Created 06-25-2018 10:43 PM
I have a yarn service app which has two components Master and Worker. I restarted Yarn services and launched the yarn service app.
Here, I'm noticing that the app launched by Yarn only get Master component. It did not start any worker node.
Can someone please explain why could this situation happen and how to recover from this ?
Created 06-26-2018 01:42 AM
This can happen if application was getting launched, and RM has created: /registry/users/[user]/services/yarn-service/[application]/components parent prefix. Components had not reach STABLE state, and RM was shutdown and restarted. The recovery of the components can only read partial records from ZooKeeper to report the current running state. Service AM log contains:
2018-06-19 00:27:03,186 [main] INFO service.ServiceScheduler - Could not read component paths: `/users/ambari-qa/services/yarn-service/mawo-try/components': No such file or directory: KeeperErrorCode = NoNode for /registry/users/ambari-qa/services/yarn-service/mawo-try/components
The error message was reporting correctly because the application state is unknown or partially registered. One way to recover properly is to stop the application and restart the application.
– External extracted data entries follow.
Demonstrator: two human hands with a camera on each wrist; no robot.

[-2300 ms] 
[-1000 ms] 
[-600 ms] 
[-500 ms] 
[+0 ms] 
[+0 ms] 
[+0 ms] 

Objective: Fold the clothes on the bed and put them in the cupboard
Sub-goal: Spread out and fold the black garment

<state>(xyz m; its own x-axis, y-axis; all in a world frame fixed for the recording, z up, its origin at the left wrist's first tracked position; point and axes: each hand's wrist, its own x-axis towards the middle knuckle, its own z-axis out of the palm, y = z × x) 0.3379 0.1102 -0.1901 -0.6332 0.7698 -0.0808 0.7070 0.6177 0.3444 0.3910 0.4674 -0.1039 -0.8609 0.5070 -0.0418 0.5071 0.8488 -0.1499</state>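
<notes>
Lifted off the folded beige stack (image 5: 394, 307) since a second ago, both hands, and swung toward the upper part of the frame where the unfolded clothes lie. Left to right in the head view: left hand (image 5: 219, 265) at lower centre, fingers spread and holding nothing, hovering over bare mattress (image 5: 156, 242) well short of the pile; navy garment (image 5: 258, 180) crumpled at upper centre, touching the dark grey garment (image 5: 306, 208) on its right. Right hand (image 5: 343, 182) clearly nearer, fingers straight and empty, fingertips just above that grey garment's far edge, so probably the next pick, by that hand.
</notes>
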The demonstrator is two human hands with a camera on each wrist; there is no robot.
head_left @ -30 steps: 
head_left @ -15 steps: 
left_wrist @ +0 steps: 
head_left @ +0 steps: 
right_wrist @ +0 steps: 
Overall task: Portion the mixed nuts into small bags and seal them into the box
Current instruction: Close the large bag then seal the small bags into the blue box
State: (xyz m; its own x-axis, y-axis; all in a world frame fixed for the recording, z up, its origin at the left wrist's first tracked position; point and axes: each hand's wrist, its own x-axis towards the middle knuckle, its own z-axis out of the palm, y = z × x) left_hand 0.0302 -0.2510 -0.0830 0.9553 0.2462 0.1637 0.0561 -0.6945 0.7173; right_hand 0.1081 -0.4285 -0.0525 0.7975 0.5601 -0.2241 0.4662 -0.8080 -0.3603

Most of the time, the partial running application may require system administrator or end user intervention to clean up properly. This is a NP-complete problem that requires human intervention to recover.
Created 06-26-2018 01:42 AM
This can happen if application was getting launched, and RM has created: /registry/users/[user]/services/yarn-service/[application]/components parent prefix. Components had not reach STABLE state, and RM was shutdown and restarted. The recovery of the components can only read partial records from ZooKeeper to report the current running state. Service AM log contains:
2018-06-19 00:27:03,186 [main] INFO service.ServiceScheduler - Could not read component paths: `/users/ambari-qa/services/yarn-service/mawo-try/components': No such file or directory: KeeperErrorCode = NoNode for /registry/users/ambari-qa/services/yarn-service/mawo-try/components
The error message was reporting correctly because the application state is unknown or partially registered. One way to recover properly is to stop the application and restart the application.
Most of the time, the partial running application may require system administrator or end user intervention to clean up properly. This is a NP-complete problem that requires human intervention to recover.